• [EXERCISE DIRECTIONS] Leave the pictures out. Return all other data exactly.

• [INPUT DATA]
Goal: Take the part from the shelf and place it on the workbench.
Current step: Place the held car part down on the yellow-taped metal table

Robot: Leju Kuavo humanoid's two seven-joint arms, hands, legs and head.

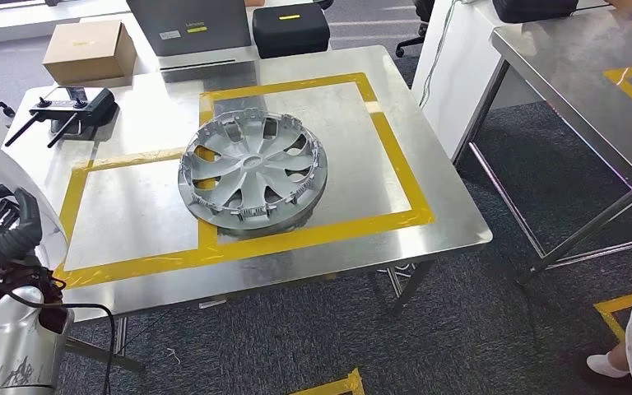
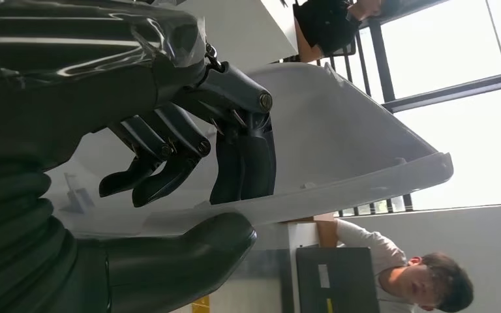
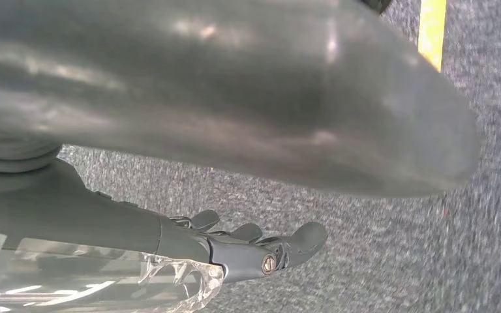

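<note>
A white curved plastic part (image 1: 0, 185) stands at the far left, beside the workbench's (image 1: 428, 177) left edge. My left hand (image 1: 4, 222) grips it from below. In the left wrist view the left hand's (image 2: 189, 150) dark fingers curl over the white part's (image 2: 346, 150) smooth face and the thumb (image 2: 189, 254) lies under its rim. A silver wheel cover (image 1: 251, 171) lies flat in the middle of the workbench, across the yellow tape lines. My right hand (image 3: 254, 244) hangs over grey carpet with its fingers stretched out and nothing in it.
A black remote controller (image 1: 70, 111) lies at the bench's back left. Behind it are a cardboard box (image 1: 90, 49) and a black case (image 1: 290, 30). A second steel table (image 1: 592, 74) stands to the right. A person's shoe (image 1: 609, 364) shows at the lower right.
</note>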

• [WRITTEN RESPONSE]
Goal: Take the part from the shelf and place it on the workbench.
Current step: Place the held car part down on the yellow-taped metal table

Robot: Leju Kuavo humanoid's two seven-joint arms, hands, legs and head.


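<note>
A white curved plastic part (image 1: 0, 185) stands at the far left, beside the workbench's (image 1: 428, 177) left edge. My left hand (image 1: 4, 222) grips it from below. In the left wrist view the left hand's (image 2: 189, 150) dark fingers curl over the white part's (image 2: 346, 150) smooth face and the thumb (image 2: 189, 254) lies under its rim. A silver wheel cover (image 1: 251, 171) lies flat in the middle of the workbench, across the yellow tape lines. My right hand (image 3: 254, 244) hangs over grey carpet with its fingers stretched out and nothing in it.
A black remote controller (image 1: 70, 111) lies at the bench's back left. Behind it are a cardboard box (image 1: 90, 49) and a black case (image 1: 290, 30). A second steel table (image 1: 592, 74) stands to the right. A person's shoe (image 1: 609, 364) shows at the lower right.
</note>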

There is no more to the output, and the exercise is done.